Les déconnexionnistes – New Inquiry

Pour le New Inquiry, le sociologue Nathan Jurgenson (@nathanjurgenson), prolongeant sa critique du fétichisme IRL explique que le mouvement déconnexionniste ne vise pas tant à se retrouver soi-même qu’à étouffer le désir d’autonomie que la technologie peut inspirer. 

Jurgenson passe en revue les innombrables discours sur la panique morale provoquée par “l’addiction” aux technologies. D’où viennent ces juges autoproclamés qui viennent faire la morale à notre connexion immodérée ? Chez eux, la connexion est décrite comme quelque chose visant à nous avilir, quelque chose de contre nature. Elle est dépeinte comme un désir dangereux, un plaisir malsain, une toxine addictive… qui met en danger notre intégrité humaine elle-même. Elle décrit une tension entre le soi comme produit d’une construction individuelle et le soi comme produit d’une construction sociale. Or, nous avons du mal à admettre que nous sommes le résultat d’interactions sociales. Le discours de la déconnexion pourtant propose surtout de revenir à des interactions sociales réelles (IRL) plus que de s’en défaire. 

“L’inauthenticité” semble le nouveau problème technologique que la déconnexion propose de résoudre, réduisant par la même la complexité de l’authenticité à son degré de connexion numérique. Mais ne sommes-nous pas là face à un réductionnisme, à un solutionnisme un peu facile qui rappelle la responsabilisation néolibérale décrite par la chercheuse Laura Portwood-Stacer visant à transformer les problèmes sociaux en problèmes personnels auxquels le marché saura toujours apporter des solutions ? 

Certes, les médias sociaux changent les “performances identitaires”, rendant les processus plus explicites : nous sommes désormais conscients d’être un objet aux yeux des autres ; mais cela ne devrait pas pour autant nous aveugler sur le fait que le théâtre identitaire ne date pas de Facebook et ne se termine pas quand on éteint son téléphone… Le journaliste Paul Miller qui avait fait l’expérience d’une déconnexion durant un an avait d’ailleurs reconnu que l’abstinence numérique ne rendait pas plus réel. Reste que “plus nous soutenons que la connexion numérique menace le soi, plus le concept de soi s’impose”. 

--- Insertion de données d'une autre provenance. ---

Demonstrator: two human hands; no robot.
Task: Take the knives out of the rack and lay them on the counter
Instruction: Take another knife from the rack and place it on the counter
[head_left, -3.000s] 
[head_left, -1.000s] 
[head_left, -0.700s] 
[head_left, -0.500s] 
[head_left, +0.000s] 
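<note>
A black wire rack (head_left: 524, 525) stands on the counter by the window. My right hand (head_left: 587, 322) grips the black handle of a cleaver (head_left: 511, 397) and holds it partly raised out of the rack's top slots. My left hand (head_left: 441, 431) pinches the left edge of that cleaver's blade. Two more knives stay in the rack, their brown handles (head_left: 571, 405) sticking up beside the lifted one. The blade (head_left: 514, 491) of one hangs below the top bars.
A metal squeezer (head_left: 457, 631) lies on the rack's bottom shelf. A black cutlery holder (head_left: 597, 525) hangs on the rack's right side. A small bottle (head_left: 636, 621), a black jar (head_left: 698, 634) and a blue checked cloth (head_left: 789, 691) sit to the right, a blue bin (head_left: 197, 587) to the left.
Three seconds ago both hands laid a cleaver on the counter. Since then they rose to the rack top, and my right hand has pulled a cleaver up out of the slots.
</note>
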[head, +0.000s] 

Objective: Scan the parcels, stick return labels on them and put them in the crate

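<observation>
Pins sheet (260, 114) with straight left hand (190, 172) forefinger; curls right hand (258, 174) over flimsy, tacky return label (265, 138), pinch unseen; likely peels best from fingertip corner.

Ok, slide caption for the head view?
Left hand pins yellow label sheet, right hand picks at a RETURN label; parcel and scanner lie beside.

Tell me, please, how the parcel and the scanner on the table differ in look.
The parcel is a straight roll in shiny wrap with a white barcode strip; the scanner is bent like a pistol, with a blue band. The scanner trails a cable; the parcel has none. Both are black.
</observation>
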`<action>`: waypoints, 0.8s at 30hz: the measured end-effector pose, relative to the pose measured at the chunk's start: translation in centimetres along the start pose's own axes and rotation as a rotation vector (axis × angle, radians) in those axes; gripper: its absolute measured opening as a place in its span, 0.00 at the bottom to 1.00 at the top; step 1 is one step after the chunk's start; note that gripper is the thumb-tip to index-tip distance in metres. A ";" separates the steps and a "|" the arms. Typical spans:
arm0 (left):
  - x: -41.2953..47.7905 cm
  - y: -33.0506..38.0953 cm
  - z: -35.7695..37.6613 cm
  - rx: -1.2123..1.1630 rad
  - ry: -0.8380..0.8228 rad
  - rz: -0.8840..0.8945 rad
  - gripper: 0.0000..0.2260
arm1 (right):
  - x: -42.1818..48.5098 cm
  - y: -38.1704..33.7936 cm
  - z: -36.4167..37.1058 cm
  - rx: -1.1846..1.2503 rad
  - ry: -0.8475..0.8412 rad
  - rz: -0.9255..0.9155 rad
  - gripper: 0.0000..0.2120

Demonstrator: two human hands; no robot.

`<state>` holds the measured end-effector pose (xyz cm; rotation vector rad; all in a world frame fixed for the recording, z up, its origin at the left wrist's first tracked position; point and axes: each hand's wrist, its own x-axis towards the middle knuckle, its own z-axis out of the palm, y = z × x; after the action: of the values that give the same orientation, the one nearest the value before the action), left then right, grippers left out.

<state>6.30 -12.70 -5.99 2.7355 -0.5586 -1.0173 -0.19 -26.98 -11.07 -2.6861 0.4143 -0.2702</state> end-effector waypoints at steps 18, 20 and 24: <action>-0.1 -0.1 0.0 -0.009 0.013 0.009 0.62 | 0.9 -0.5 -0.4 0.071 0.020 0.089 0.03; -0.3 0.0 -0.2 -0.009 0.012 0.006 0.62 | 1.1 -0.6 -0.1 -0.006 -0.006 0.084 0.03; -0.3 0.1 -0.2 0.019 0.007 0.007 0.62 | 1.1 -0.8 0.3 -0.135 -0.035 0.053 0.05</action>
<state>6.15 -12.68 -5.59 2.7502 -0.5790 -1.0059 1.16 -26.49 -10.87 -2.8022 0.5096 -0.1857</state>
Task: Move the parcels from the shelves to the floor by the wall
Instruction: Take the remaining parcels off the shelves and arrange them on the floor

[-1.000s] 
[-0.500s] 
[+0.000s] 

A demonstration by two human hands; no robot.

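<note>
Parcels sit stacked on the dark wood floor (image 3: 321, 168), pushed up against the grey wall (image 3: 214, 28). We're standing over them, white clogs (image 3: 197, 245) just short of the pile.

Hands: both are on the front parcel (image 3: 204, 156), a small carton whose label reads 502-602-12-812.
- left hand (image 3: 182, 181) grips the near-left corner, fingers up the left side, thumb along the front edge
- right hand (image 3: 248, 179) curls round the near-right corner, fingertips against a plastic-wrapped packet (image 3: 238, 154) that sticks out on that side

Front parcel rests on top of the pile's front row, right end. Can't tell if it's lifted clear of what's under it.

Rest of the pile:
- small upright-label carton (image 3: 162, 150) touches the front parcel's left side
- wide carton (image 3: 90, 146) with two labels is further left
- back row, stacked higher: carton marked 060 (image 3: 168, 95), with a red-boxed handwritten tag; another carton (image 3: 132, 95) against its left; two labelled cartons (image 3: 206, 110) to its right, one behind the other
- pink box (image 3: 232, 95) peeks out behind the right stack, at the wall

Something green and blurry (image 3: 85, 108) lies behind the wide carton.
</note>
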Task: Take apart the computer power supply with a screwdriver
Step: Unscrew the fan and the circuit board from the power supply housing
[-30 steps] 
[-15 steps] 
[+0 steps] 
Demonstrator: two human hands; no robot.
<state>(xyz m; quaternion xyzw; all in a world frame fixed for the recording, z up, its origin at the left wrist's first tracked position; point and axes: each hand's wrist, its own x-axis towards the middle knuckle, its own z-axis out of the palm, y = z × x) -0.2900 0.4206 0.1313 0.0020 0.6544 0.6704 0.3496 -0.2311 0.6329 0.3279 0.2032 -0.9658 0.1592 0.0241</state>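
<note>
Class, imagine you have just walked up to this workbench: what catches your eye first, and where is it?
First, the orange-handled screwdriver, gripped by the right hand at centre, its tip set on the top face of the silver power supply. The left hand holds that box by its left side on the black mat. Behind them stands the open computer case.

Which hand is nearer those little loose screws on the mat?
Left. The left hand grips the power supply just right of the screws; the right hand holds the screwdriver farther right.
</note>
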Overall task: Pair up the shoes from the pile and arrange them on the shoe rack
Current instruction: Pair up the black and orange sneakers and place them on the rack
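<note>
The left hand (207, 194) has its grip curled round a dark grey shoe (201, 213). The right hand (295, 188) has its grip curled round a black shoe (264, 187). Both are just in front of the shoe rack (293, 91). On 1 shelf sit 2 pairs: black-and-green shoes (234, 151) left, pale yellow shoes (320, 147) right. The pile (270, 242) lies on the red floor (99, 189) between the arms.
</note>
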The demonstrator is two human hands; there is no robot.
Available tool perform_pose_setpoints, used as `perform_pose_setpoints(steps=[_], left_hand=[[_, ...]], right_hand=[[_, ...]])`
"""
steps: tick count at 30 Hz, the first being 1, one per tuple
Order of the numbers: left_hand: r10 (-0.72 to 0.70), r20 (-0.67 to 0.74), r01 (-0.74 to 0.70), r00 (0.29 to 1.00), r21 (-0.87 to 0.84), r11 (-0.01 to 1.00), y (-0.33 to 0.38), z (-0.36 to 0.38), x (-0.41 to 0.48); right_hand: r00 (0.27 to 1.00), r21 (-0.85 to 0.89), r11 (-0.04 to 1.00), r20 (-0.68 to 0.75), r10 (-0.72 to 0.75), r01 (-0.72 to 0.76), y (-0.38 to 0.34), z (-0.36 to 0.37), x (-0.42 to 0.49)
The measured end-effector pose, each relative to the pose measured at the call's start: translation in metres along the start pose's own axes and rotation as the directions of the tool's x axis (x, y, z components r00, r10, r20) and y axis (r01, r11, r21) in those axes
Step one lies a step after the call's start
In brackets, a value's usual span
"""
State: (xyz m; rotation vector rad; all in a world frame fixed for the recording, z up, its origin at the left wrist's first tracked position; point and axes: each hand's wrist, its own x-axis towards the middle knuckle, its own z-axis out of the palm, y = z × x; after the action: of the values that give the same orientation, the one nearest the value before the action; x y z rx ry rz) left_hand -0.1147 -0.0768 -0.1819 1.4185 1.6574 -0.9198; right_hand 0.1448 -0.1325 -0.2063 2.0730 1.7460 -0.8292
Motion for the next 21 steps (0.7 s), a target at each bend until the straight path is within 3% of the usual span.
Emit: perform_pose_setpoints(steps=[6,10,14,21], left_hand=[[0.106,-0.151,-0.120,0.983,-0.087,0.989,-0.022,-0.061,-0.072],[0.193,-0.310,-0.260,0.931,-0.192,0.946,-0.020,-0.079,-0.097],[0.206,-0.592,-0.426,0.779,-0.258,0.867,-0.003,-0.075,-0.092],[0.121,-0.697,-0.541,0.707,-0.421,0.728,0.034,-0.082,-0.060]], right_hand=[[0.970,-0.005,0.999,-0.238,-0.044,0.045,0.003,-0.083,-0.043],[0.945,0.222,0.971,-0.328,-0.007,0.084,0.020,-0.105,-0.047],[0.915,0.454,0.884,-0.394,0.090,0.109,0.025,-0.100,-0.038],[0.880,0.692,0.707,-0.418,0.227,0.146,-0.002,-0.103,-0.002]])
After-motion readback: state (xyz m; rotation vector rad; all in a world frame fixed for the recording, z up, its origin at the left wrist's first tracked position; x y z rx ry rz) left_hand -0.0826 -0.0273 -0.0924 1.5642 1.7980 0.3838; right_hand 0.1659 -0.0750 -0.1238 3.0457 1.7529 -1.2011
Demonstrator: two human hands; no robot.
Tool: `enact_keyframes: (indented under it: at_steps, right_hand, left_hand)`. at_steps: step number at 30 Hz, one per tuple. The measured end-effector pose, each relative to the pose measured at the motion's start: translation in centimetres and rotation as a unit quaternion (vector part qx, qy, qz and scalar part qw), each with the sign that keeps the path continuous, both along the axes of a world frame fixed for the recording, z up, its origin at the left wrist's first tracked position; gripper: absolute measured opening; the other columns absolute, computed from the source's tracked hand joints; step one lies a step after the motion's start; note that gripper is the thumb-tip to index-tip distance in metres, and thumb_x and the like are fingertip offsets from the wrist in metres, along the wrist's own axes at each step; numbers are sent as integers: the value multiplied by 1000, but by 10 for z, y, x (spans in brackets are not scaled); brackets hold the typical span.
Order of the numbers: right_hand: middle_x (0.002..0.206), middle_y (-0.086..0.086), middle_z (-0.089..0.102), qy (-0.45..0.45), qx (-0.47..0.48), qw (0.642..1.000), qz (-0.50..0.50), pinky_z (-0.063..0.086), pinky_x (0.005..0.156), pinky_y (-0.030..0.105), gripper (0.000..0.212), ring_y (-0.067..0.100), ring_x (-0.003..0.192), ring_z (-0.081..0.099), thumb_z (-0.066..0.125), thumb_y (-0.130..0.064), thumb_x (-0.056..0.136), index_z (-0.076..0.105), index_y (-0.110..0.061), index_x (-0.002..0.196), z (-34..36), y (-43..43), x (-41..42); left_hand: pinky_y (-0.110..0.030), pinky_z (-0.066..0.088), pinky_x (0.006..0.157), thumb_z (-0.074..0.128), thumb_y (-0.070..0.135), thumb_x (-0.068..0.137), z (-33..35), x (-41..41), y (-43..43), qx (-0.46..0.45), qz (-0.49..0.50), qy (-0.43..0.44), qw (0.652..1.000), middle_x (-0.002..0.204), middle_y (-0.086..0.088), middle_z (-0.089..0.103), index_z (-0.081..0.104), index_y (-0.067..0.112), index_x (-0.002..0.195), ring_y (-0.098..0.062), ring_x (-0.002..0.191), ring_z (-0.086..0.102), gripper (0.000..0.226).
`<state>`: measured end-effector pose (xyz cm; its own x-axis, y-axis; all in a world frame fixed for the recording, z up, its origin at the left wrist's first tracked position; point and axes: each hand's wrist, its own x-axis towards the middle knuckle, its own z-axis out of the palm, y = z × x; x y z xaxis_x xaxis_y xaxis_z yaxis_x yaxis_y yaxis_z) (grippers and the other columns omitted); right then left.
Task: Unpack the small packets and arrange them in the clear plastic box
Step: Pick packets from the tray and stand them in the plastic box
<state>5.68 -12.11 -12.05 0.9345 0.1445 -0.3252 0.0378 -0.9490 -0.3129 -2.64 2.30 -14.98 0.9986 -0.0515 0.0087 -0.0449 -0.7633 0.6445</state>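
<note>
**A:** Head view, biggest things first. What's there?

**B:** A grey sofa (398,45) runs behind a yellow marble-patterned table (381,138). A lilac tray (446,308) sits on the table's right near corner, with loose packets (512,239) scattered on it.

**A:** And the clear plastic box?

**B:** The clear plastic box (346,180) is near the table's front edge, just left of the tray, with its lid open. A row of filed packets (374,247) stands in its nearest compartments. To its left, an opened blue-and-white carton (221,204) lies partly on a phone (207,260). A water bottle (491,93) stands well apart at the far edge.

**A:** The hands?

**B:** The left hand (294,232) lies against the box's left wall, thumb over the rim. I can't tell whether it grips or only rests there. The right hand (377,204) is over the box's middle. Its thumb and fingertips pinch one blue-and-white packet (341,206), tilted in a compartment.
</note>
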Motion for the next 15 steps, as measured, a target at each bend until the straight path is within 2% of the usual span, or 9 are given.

Mais d’où vient et que veut dire cette obsession de “l’authenticité” ? D’où vient ce désir de délimiter le “normal”, le “sain” ? Les propos prônant l’austérité numérique passent par la pathologisation des comportements. La connexion est en passe de devenir une maladie, un problème de santé. Ostracisée comme l’a été la folie, la délinquance ou la sexualité – comme l’a montré Foucault – la connexion et son remède, la déconnexion, sont en passe de devenir le nouveau concept pour organiser le contrôle et la régulation des nouveaux désirs et plaisirs sociaux. Or, le smartphone est une machine, une machine de stimulation qui produit désirs et plaisirs qui viennent toujours perturber le statu quo. La vertu d’austérité, de déconnexion, nous ramène à ce qui est humain, réel, sain, normal. Les déconnexionnistes établissent une nouvelle gamme de tabous comme un moyen d’établir de nouvelles distinctions sociales. “Le vrai narcissisme des médias sociaux ne porte pas sur l’amour de soi, mais plutôt sur notre préoccupation collective à la réglementation de ces rituels de connectivité”. La déconnexion est comme un officier de police qu’on télécharge dans nos têtes pour nous rendre toujours conscients de notre relation personnelle à nos désirs. 

Pour Jurgenson, les appareils numériques ne doivent pas nous dispenser de poser des questions morales quant à leur utilisation, mais les discours des déconnexionnistes demeurent de mauvaise foi en s’intéressant plus aux différences insignifiantes de quand et comment on regarde l’écran plutôt qu’aux dilemmes moraux de savoir ce qu’on fait avec les écrans.